US 12,148,417 B1
Label confidence scoring
Aidan Thomas Cardella, Wellesley, MA (US); Anand Victor, Bellevue, WA (US); Vipin Gupta, Issaquah, WA (US); Zheng Du, Bellevue, WA (US); John Rajiv Malik, Waltham, MA (US); Li Erran Li, Palo Alto, CA (US); Jarrett Alegre Bato, Seattle, WA (US); Peng Yang, Sammamish, WA (US); and Alejandro Ricardo Mottini D'Oliveira, Seattle, WA (US)
Assigned to AMAZON TECHNOLOGIES, INC., Seattle, WA (US)
Filed by Amazon Technologies, Inc., Seattle, WA (US)
Filed on Jun. 22, 2021, as Appl. No. 17/354,215.
Int. Cl. G10L 15/01 (2013.01); G10L 15/16 (2006.01); G10L 15/18 (2013.01); G10L 15/26 (2006.01)

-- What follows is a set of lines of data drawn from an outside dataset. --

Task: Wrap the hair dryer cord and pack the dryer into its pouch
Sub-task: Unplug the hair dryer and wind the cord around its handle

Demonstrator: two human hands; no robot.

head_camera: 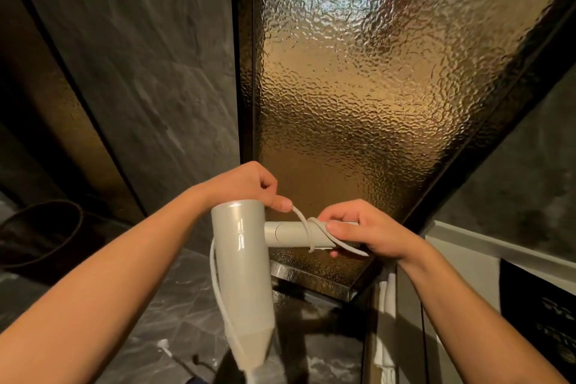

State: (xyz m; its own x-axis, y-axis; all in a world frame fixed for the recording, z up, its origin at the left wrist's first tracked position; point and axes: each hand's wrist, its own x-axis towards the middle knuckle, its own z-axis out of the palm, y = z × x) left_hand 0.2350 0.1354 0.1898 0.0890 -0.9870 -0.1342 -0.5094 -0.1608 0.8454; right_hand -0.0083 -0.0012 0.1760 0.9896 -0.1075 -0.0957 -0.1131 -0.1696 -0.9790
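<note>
Textured glass door [358, 87] right behind hands [371, 231], tight there. Stone wall [149, 72] left. Open air below, down to floor [174, 305].

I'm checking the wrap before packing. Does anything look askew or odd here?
Only the cord looks untidy: its few turns cross over each other on the dryer handle, and a long slack loop hangs beside the barrel. Nothing appears damaged.

Pale plastic against dark stone and pebbled glass

The cream plastic hair dryer [241, 259] has a smooth satin sheen; its off-white rubbery cord [307, 232] looks matt. The amber textured glass door panel [358, 87] is rippled and glossy, the grey stone wall tile [149, 72] faintly veined.
</note>
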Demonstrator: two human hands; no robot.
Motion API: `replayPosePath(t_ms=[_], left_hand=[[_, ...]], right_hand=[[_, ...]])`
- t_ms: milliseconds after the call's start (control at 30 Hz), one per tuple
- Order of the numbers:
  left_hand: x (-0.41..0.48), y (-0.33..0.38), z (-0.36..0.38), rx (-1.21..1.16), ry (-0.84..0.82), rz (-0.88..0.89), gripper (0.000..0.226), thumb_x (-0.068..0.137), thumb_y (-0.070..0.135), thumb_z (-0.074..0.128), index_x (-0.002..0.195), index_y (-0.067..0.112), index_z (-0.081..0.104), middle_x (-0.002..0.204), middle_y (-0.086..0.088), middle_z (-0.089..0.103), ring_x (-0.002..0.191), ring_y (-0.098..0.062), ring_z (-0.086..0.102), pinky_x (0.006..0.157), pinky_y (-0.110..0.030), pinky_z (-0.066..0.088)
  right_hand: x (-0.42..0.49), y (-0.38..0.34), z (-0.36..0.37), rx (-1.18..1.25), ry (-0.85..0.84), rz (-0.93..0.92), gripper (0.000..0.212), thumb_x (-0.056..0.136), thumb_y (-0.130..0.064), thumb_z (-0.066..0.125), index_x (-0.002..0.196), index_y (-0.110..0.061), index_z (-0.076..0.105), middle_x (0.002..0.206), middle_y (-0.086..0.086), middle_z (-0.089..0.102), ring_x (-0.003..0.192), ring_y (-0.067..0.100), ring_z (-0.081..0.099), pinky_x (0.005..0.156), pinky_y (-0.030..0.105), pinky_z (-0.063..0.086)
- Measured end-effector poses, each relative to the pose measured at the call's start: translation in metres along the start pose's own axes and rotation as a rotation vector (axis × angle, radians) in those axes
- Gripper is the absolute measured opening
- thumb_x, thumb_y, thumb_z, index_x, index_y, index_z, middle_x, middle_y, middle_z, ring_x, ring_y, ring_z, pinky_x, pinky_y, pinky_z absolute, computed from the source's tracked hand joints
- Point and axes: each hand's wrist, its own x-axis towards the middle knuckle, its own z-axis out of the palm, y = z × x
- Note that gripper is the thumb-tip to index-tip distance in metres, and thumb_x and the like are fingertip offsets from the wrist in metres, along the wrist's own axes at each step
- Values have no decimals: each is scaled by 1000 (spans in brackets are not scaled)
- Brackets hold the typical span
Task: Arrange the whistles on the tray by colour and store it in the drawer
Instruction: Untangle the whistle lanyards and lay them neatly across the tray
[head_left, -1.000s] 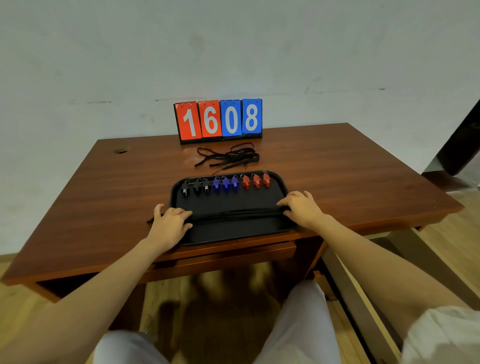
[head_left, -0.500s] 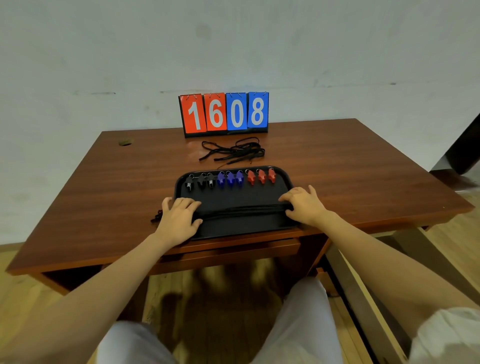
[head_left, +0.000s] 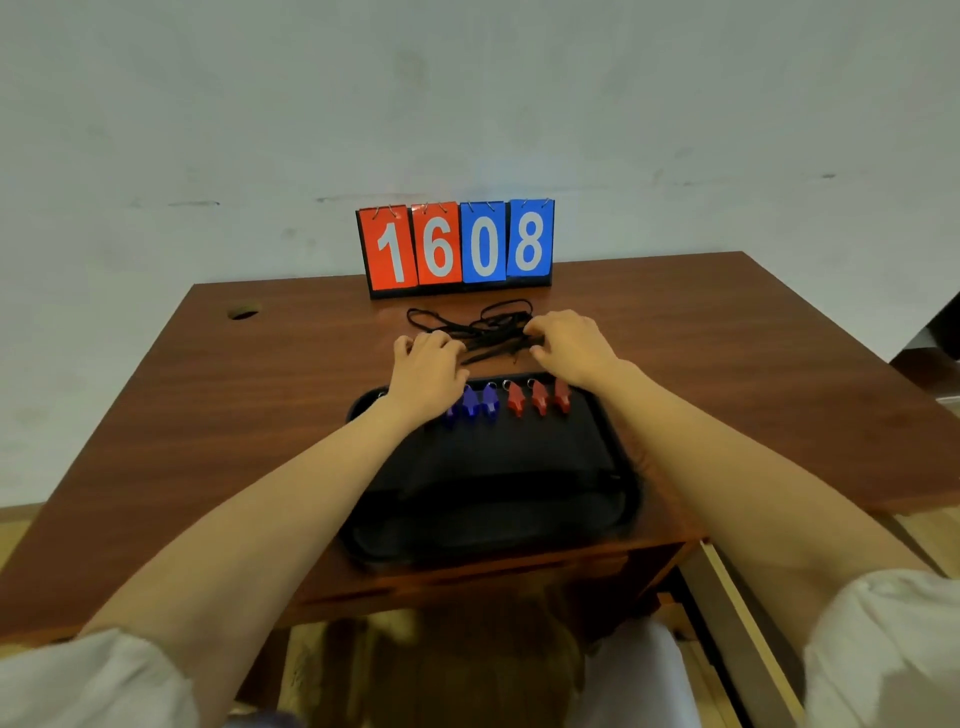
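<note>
A black tray (head_left: 621, 512) lies at the desk's near edge. Along its far side stand blue whistles (head_left: 470, 406) and three red whistles (head_left: 538, 399) in a row. The black whistles at the left are hidden under my left wrist. A bundle of black cords (head_left: 511, 482) lies across the tray's near part. Behind the tray, a loose tangle of black cords (head_left: 488, 328) rests on the desk. My left hand (head_left: 427, 366) curls over its left end. My right hand (head_left: 567, 347) pinches its right end between thumb and fingers.
A flip scoreboard (head_left: 457, 244) reading 1608 stands at the back of the brown desk (head_left: 234, 405), against the wall. A cable hole (head_left: 242, 313) is at the far left. The drawer front (head_left: 467, 584) sits under the near edge. A pale wooden panel (head_left: 737, 629) slants at lower right.
Both hands left the tray's near corners and reached forward over the whistles to the loose cords behind it. The view has moved closer to the desk.
</note>
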Motion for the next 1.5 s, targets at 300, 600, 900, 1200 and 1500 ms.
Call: replayPosePath(t_ms=[300, 600, 900, 1200, 1500], left_hand=[[98, -29, 33, -31, -221, -78, 36, 96, 23, 46, 131, 14, 52, 136, -9, 48, 125, -30, 43, 103, -45, 32], [141, -40, 74, -111, -262, -71, 46, 94, 30, 51, 138, 19, 43, 129, -12, 50, 123, -34, 44, 100, -48, 36], [136, -44, 92, 131, -194, -81, 45, 99, 40, 40, 140, 23, 43, 137, -12, 40, 129, -32, 36, 104, -45, 32], [148, -9, 18, -503, 15, -135, 53, 98, 30, 46, 146, 12, 31, 146, -7, 37, 131, -26, 41, 108, -41, 36], [157, 16, -94, -815, 251, -83, 23, 97, 20, 47, 99, 4, 64, 78, -2, 62, 71, -17, 55, 64, -26, 44]], right_hand=[[100, 20, 52, 146, -157, 58, 34, 97, -14, 46, 130, -12, 55, 130, 12, 55, 120, 28, 49, 98, 41, 45], [149, 17, 95, 108, -272, -7, 37, 97, -20, 49, 134, -18, 49, 136, 9, 46, 125, 28, 43, 97, 42, 45], [146, 29, 90, 99, 65, 58, 24, 97, -24, 47, 110, -12, 65, 112, 6, 58, 105, 24, 50, 87, 34, 40], [145, 11, -1, 636, 207, 122, 17, 99, -25, 46, 103, -12, 56, 84, 0, 65, 77, 14, 61, 74, 26, 47], [136, -24, -110, 828, 405, -25, 10, 98, -13, 46, 95, -10, 55, 77, -1, 61, 65, 2, 53, 57, 6, 40]])
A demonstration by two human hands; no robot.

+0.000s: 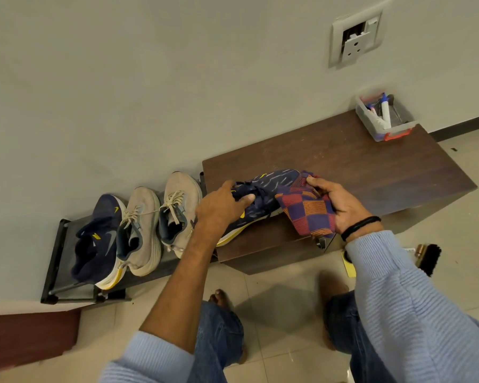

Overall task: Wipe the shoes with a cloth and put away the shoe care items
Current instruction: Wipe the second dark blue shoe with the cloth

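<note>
While I watch through the head view, the left hand curls over the laced middle of the navy shoe, thumb pressed to its side. It holds the shoe on the near left corner of the counter, a boxy block of dark wood grain at the centre of the frame. The shoe's knit upper is flecked with pale dashes, and a yellow-edged sole shows under the wrist.

The right hand has its fingers wrapped round a bunched cloth. The cloth is woven in red-orange and purple checks with fine stripes and lies against the shoe's toe. Its loose end drapes over the counter's front edge.

At centre left, a low black-framed shoe rack stands against the wall. It carries a second navy shoe and two beige mesh shoes with pale laces, side by side.

At right, a black-bristled brush lies on the glossy tiled floor, partly hidden by the ribbed blue sleeve. A clear plastic box with a red clip sits on the counter's far right corner, holding pen-shaped items I cannot identify.
</note>
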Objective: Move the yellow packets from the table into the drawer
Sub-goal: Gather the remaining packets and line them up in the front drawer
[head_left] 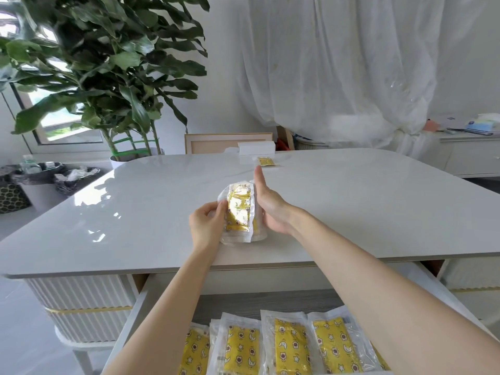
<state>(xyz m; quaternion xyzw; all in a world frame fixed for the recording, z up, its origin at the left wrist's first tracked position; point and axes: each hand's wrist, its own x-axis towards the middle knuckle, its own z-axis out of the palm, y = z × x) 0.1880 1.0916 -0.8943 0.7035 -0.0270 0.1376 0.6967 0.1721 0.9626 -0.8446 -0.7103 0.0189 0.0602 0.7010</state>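
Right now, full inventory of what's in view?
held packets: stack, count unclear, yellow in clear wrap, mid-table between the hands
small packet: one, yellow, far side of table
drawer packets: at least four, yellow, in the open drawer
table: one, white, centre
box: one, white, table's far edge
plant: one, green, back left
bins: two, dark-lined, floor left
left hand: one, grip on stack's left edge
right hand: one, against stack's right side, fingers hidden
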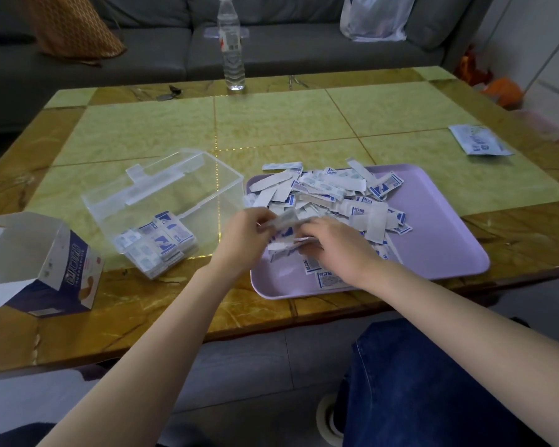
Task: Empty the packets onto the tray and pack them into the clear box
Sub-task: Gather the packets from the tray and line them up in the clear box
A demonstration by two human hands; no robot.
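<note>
Green-and-amber marbled surface [281, 124] fronts a grey sofa [304, 50], with a clear plastic water bottle [231, 50] standing upright at its far edge.

Head view: a lilac plastic tray [449, 246] lies at the near right and carries a loose heap of white-and-blue plaster packets [336, 195]. Just left of it, a clear plastic box [162, 188] sits tilted, with a stack of the same packets [160, 241] in its lower corner.

The left hand [242, 233] is at the tray's left rim, its grip pinching a small blurred bundle of packets [284, 219]. The right hand [333, 246] rests on the heap with fingers bent down; motion blur makes it impossible to tell whether its grip holds anything.

An open white-and-navy cardboard carton [46, 269] lies at the near left. A flat white pouch [480, 140] lies well apart at the far right.
</note>
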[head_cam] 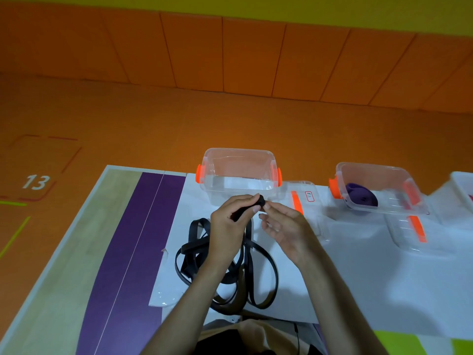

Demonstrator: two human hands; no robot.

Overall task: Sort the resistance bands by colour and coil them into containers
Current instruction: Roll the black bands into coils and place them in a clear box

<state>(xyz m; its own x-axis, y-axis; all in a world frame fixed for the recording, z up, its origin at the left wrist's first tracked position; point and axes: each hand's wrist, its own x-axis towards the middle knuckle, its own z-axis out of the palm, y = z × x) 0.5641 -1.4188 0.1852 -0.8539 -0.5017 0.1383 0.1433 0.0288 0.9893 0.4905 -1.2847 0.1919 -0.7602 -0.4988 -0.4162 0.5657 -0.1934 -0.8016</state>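
Two clear boxes stand at the far edge of the table (358, 278). The middle box (238, 172) looks empty, and the right box (376, 188) holds one coiled purple band (362, 198). A third box (463, 188) is cut off at the edge. Two lids (299, 201) lie beside them. The left hand (230, 221) has a closed grip on the rolled end of a black band (261, 201), the rest tangled on the table. The right hand (281, 226) is loose, one fingertip touching the roll.

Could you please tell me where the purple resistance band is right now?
In the head view, the purple band lies inside the clear container on the right, beside the empty container at centre.
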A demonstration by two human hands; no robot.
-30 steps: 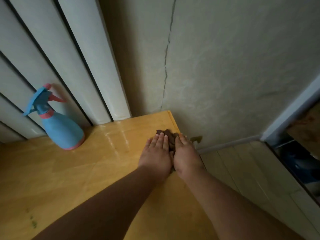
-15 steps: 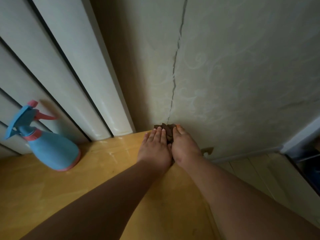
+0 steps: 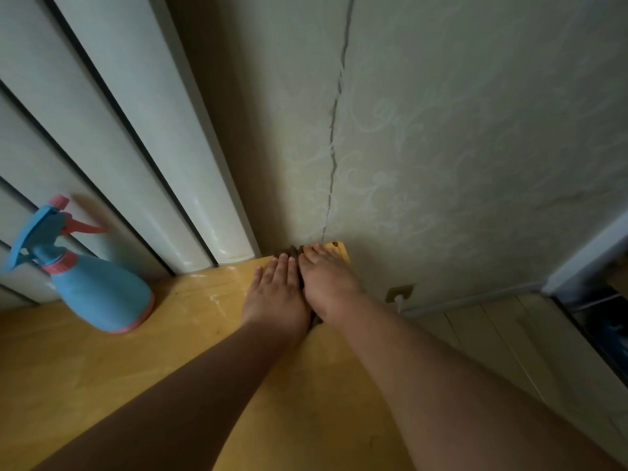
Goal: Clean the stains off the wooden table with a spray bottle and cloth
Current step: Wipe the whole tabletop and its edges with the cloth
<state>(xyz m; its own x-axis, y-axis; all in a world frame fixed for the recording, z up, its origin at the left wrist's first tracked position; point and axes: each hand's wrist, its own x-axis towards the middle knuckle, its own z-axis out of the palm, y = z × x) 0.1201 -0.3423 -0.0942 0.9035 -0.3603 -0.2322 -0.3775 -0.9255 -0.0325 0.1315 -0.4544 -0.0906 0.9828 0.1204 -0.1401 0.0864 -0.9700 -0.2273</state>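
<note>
My left hand [image 3: 277,295] and right hand [image 3: 328,280] lie flat on the table [image 3: 102,375], fingers straight, pressing the cloth [image 3: 290,249] into its far corner. A push toward 12 o'clock would likely jam my fingertips on the wall [image 3: 441,164]. The bottle [image 3: 98,294] stands at 9 o'clock, well apart.

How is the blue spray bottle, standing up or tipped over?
Standing up. The spray bottle sits on its pink-rimmed base on the wooden table, with its trigger head on top.
</note>
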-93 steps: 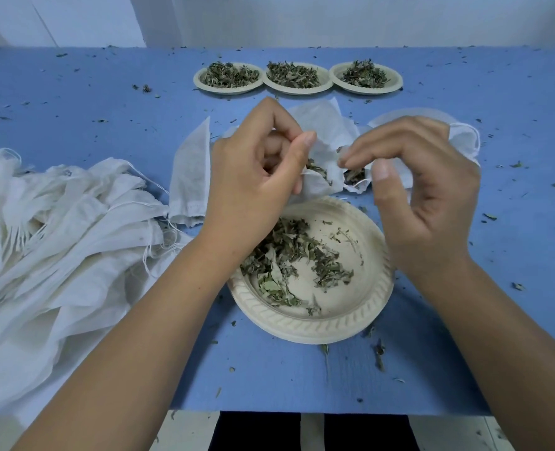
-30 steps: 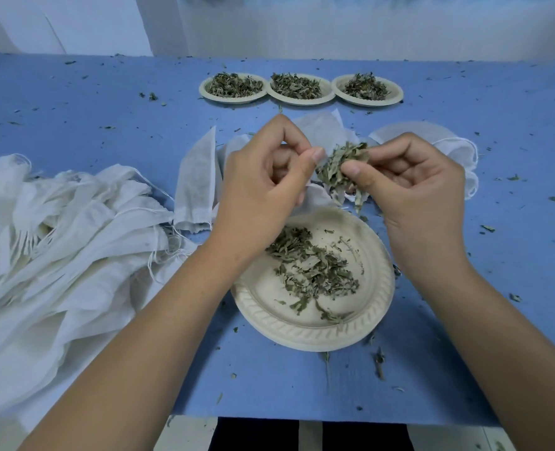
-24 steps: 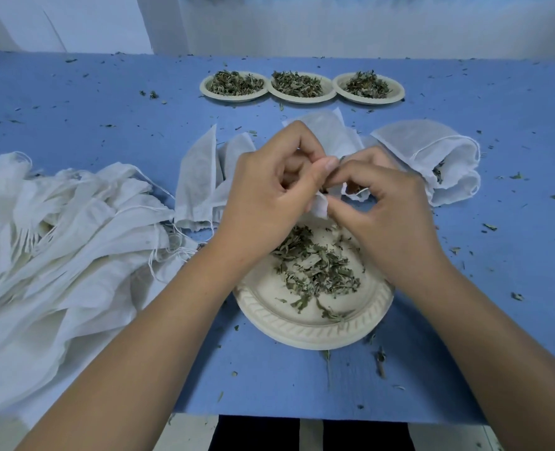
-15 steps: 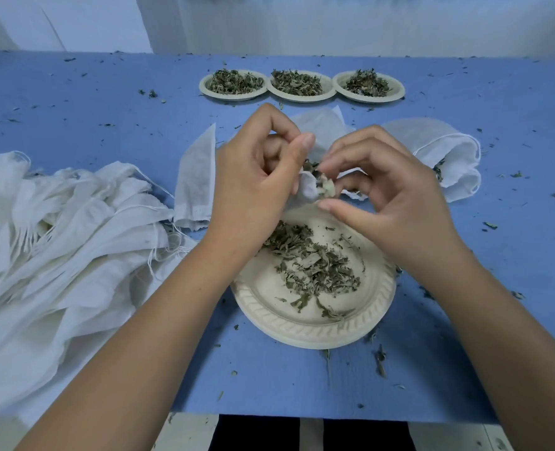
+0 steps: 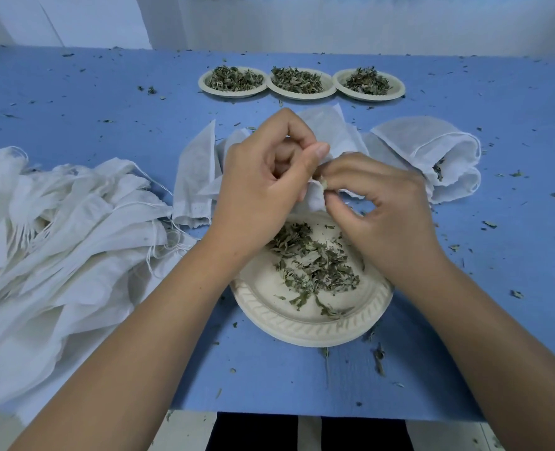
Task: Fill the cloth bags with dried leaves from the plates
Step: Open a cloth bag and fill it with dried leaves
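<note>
- The left hand (image 5: 263,187) pinches the mouth of a cloth bag (image 5: 313,199) between its thumb and curled fingers, just above the 12 o'clock rim of the near plate (image 5: 302,333).
- The right hand (image 5: 383,206) meets it from 3 o'clock with fingers bent. Its fingertips nip a leaf scrap (image 5: 323,184) at the bag's mouth, beside the left thumb.
- The near plate holds a loose patch of dried leaves (image 5: 315,265), spread from its centre toward 1 o'clock.
- At 12 o'clock, well beyond the hands, three far plates (image 5: 300,96) stand in a row, each heaped with leaves.
- At 2 o'clock a filled bag (image 5: 432,148) lies on its side, with leaves showing at its mouth.
- At 9 o'clock lies a flat bag (image 5: 193,177). Past it, a pile of empty bags (image 5: 58,242) rests on the blue table (image 5: 74,109).
- A second ago the right hand carried a large clump of leaves, and now only the scrap shows.
- Half a second ago its fingers were raised and spread, and now they are lower and drawn together at the mouth.
</note>
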A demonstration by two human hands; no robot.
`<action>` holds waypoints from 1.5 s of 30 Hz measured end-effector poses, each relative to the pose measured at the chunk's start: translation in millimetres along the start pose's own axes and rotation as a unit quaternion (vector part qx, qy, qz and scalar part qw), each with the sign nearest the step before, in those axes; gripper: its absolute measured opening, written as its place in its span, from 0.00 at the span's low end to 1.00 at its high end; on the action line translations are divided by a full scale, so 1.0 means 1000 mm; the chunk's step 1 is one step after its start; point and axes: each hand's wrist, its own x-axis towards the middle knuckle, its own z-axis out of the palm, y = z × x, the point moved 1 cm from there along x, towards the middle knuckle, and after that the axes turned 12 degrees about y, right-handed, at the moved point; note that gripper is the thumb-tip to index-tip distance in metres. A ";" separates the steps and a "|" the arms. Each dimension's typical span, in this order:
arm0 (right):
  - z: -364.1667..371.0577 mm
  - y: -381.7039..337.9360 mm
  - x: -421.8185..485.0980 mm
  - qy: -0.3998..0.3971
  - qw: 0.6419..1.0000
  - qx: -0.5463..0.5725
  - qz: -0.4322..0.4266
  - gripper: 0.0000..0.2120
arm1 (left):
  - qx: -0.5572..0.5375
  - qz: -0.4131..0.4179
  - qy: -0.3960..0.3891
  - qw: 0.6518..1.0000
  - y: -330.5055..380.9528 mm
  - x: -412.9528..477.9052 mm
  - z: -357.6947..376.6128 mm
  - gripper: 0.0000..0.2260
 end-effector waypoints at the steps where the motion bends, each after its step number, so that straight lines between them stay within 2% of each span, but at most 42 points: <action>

CPC G10L 15/01 (2013.01) [G10L 15/16 (2013.01); G10L 15/18 (2013.01); G10L 15/26 (2013.01)] 22 Claims
OG exemplary drawing
 
1. A computer-implemented method, comprising:
receiving first data representing first human speech;
receiving, by a first computing device from a first user, first label data comprising a transcription of at least a portion of the first human speech, wherein the first user is a human user;
generating first feature data representing at least one of a time when or a location where a second computing device received the first human speech using at least one microphone of the second computing device, wherein the second computing device is a speech processing-enabled device;
generating second feature data representing past transcription performance of the first user, wherein the past transcription performance comprises a historical accuracy of transcriptions generated by the first user;
generating third feature data representing actions taken by the first user while generating the transcription, wherein the third feature data comprises data indicating that the first user executed an internet search during transcription;
determining, by a first machine learning model using the first feature data, the second feature data, and the third feature data, a first confidence score representing a confidence in an accuracy of the first label data;
generating an updated automatic speech recognition (ASR) model of a natural language processing system using the first data, the first label data, and the first confidence score; and
generating an updated first machine learning model based on a difference between the first confidence score and at least one other confidence score determined for the first label data.